Wish I could see the historical data here. Site is https://www.vesselfinder.com/ for reference
 

Axaday

Well-known member
Citizen
Meeting him really might've been what caused the Pope's stroke.
My grandmother died of a stroke that night following a family Christmas gathering and I am halfway convinced that on some level her body said "That was great and there won't be another day that great for quite a while". Grandpa had just died a few months before.

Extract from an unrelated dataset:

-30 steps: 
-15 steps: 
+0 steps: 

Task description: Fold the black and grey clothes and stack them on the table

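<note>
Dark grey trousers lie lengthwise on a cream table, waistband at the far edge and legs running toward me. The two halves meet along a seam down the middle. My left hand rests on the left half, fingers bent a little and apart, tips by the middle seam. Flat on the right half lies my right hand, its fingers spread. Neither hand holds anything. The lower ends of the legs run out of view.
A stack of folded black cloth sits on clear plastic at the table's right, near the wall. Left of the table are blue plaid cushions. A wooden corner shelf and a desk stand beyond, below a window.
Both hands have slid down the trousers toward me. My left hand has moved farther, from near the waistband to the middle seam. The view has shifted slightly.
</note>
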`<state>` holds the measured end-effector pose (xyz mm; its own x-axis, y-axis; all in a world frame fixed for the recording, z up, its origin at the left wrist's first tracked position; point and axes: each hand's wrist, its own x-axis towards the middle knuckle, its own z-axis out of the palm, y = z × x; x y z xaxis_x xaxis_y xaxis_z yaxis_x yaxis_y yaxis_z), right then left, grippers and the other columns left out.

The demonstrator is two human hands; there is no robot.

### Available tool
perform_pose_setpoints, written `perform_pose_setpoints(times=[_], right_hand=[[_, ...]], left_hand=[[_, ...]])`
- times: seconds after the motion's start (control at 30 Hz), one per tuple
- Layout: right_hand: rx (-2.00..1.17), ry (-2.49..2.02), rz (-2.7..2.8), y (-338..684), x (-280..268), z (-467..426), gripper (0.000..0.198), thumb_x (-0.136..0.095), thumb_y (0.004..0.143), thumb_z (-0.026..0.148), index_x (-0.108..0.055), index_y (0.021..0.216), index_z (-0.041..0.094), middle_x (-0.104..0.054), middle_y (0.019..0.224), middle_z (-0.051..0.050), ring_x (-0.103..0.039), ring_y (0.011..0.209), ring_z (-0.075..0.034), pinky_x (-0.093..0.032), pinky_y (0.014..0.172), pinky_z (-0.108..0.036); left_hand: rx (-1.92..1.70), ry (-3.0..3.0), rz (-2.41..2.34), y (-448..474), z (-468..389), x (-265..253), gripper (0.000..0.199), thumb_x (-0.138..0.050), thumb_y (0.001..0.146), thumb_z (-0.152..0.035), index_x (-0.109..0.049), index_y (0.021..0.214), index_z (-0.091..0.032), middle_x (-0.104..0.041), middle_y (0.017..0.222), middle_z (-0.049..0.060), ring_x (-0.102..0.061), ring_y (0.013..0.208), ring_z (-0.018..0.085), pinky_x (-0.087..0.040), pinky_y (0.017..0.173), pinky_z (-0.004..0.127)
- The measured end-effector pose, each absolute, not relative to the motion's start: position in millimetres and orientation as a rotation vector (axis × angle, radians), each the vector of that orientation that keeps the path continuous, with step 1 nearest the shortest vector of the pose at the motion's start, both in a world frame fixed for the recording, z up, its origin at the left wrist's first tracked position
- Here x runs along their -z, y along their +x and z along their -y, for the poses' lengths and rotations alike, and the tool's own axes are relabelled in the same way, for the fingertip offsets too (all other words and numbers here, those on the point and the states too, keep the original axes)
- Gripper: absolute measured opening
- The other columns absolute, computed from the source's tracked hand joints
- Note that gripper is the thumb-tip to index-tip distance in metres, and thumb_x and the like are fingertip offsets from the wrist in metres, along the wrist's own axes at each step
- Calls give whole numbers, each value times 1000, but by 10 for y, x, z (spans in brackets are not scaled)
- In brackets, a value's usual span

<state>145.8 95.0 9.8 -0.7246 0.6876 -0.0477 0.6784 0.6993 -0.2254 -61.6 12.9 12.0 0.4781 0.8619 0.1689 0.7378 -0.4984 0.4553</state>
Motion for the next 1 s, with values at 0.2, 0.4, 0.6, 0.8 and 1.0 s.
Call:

I can certainly see a Pope meeting JD Vance and thinking "My goodness, THIS is where things are going? I've got better places to be"
 

Axaday

Well-known member
Citizen
I actually don't know the answer to this question, though asking it correctly implies that I have a suspicion. It seems like an awful lot of videos I see lately of Trump getting caught by reporters he says "I don't know, this is the first I'm hearing about this" Is that normal? Does the President usually have someone along to tell them about anything reporters are going to ask about at the same time the reporters are finding out about it?
 

The Mighty Mollusk

Scream all you like, 'cause we're all mad here
Citizen
Either he's lying to dodge accountability, or his minions are going off script and he actually doesn't know about it. Both are terrible in different ways, but I think the second may be worse.
 

CoffeeHorse

Exhausted, but still standing.
Staff member
Council of Elders
Citizen
It's the latter, and it's deliberate. The current strategy is to get things done before a judge can hear about it. So Trump just sets the direction, and even he doesn't need to hear what the plan is or how and when it's happening until it's already too late for a court to undo.